Originally made from stone then bronze, wrought iron and cast iron, most modern day anvils are made of cast or forged steel. Cast iron anvils are still available and there are many second-hand ones on the market but, with a tendency to crack or deform under heavy use, steel anvils with hardened faces are preferred over iron ones for serious smithing.
The Signs of a Good Anvil
It is generally considered that a good anvil will transfer most of the energy of a black smith's strike into the material being formed. This will result in what is known as rebound, where almost all of the smith's energy in the downward strike comes back into the hammer, therefore aiding its upward return. The sound of a good anvil is the ring it makes when struck.
The Parts of an Anvil
The classic anvil shape is made up of the main body, the surface of which is called the heel and a protruding beak (bick or horn) which is used for drawing or curving metal. Many anvils come with holes in the heel. If it's a square hole it's called a Hardie and if it's a round hole it's called a Pritchel. These holes take additional tools to help the blacksmith create specific end products.
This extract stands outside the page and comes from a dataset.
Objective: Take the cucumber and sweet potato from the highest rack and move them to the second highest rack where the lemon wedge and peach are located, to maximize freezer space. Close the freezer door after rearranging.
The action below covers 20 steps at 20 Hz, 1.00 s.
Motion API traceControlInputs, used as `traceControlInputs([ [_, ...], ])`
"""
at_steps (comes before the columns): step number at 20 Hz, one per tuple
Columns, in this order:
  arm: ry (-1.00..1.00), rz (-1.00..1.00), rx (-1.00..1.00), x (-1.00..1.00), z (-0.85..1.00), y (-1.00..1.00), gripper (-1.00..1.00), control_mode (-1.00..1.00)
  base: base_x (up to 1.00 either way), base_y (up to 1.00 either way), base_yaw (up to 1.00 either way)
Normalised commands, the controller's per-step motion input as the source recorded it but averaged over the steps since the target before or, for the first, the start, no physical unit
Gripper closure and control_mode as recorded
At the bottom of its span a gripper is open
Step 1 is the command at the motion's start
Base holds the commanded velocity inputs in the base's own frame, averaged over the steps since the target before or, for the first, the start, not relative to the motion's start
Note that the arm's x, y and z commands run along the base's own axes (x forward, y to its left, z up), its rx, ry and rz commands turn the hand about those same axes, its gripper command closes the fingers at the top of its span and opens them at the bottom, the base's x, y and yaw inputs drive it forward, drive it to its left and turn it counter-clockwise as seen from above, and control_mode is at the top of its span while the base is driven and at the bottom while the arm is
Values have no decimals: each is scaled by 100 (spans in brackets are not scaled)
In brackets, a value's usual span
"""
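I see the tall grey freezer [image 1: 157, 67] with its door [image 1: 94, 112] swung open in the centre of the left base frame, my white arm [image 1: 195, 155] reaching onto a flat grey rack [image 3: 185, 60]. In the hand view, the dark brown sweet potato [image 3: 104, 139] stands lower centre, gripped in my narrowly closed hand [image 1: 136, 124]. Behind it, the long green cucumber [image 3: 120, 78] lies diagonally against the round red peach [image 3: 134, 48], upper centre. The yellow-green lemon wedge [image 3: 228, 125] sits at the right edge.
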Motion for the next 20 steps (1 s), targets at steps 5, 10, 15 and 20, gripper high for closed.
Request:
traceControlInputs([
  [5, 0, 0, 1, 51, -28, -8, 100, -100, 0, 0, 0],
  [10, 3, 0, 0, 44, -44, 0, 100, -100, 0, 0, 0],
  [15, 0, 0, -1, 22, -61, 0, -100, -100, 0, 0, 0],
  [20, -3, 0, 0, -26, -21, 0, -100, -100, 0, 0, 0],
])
Anvils come in many different weights, from lightweight jewellery and hobbyist variants up to 500kg or more for intensive blacksmithing. Anvils may have one or more Pritchel and Hardie hole, or none at all. In fact, there are variations for all kinds of blacksmith and metal workers, from general smiths to cutlery makers, coachbuilders and coopers. Double beaked anvils remain an essential part of the Farrier's toolkit.
Train Rail Anvils
Train rail anvils which are formed from sections of railway track. These anvils are often individually milled, treated and finished and can be suitable for smaller metal working.